No
es mal momento, el de la molicie y los días dilatados, para
descubrir o retomar, según cada uno, la obra de Theo Angelopoulos, quien entendió el
cine como exploración de la realidad y como “forma de resistencia
ante el deteriorado mundo en que vivimos.”
Su
cine se encuentra en las antípodas del cine-evasión, producto de
consumo efímero al servicio del interés comercial e ideológico
(entendido con Marx: mentira al servicio de la dominación y opio que
distrae de la miseria cotidiana, vista ya como algo natural). Es una
obra pensada y sentida, exige un trabajo intelectual al espectador, y
no se deja deglutir junto a las palomitas y el refresco. «Yo trato
de contar historias de un modo…, a mi modo: respetando al máximo a
esa gente que las va a ver, considerando al espectador no como un
consumidor pasivo sino como otra cosa, alguien que escucha, un
interlocutor al mismo nivel.»
Exige
también una sensibilidad desprejuiciada, dispuesta a romper con
cadenas de imágenes compulsivas y sonidos atronantes. Su ritmo
pausado resultará desconcertante para los mirones de hoy en día,
sometidos a estética de videoclip e historias de anuncio televisivo.

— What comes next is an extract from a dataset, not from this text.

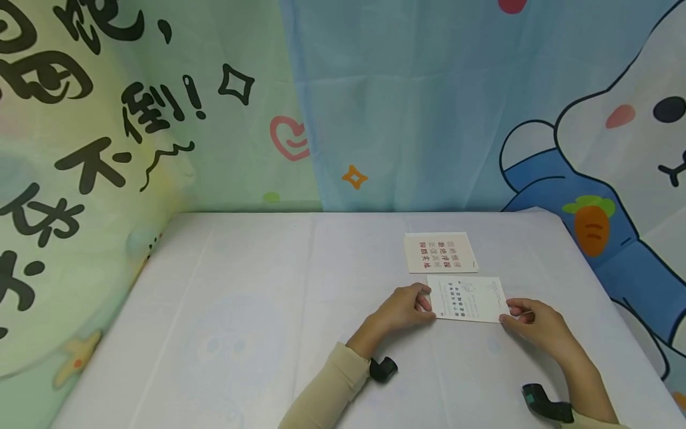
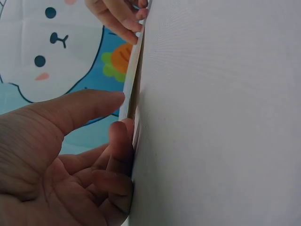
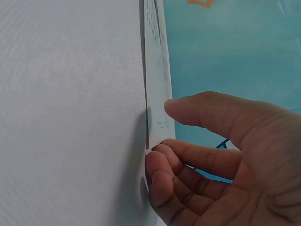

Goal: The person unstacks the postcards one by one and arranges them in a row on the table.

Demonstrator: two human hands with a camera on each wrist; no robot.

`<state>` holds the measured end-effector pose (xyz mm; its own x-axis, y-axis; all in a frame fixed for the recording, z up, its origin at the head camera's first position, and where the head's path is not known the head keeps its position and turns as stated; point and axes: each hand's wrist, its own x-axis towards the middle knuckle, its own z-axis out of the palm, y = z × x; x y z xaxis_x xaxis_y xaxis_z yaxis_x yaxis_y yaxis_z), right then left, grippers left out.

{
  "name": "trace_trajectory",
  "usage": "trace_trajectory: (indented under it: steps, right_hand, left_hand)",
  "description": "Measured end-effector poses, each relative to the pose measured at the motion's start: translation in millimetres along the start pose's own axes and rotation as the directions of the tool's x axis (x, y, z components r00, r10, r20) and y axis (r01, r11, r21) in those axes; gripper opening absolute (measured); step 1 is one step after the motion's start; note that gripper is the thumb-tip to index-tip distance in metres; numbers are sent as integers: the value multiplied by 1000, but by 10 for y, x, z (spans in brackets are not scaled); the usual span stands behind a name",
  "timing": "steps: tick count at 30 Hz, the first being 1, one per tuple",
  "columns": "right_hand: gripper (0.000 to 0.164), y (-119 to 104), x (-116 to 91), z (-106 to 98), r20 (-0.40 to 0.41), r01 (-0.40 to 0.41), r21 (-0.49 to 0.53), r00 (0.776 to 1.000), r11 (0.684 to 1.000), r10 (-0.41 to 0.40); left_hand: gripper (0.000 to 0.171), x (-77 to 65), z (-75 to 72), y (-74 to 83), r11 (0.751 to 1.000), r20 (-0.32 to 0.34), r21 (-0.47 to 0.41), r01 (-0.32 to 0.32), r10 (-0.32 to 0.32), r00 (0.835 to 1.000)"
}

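A white card [image 1: 482, 298] with dark printed characters lies low over the table in the head view, spanning both hands. The left hand [image 1: 409, 307] pinches its left edge between thumb and fingers. At the opposite edge, the right hand [image 1: 538, 325] grips the near right corner. In the right wrist view, the thumb [image 3: 188, 108] lies over the card's printed face and the other fingers curl at its end. The left wrist view shows the card's thin edge [image 2: 133, 77] nearly side-on. Just behind it rests a cream card [image 1: 440, 253] with red and grey characters, touched by neither hand.
A white cloth covers the table [image 1: 241, 316]. Behind it hangs a printed curtain [image 1: 407, 119] in green and blue, with a cartoon animal [image 1: 605, 137] at the right. A black wrist device [image 1: 543, 405] sits on the right wrist, another [image 1: 383, 369] on the left.
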<state>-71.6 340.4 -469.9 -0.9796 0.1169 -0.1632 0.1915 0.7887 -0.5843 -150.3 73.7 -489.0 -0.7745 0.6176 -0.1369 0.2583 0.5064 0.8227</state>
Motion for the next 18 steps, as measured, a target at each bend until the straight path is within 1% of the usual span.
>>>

Y es que Angelopoulos tomaba el café al estilo oriental, gota a
gota, saboreándolo y, del mismo modo, no se bebe el tiempo en sus
películas, se saborea. No menos sorprendentes serán sus bandas
sonoras para el espectador de hoy, habituado a la saturación de un
sonido hipertrofiado en las salas de cine.
Desde
estas advertencias hemos de acercarnos a su cine, dejándonos llevar
por el poder de sus imágenes y el rico contenido que encierran.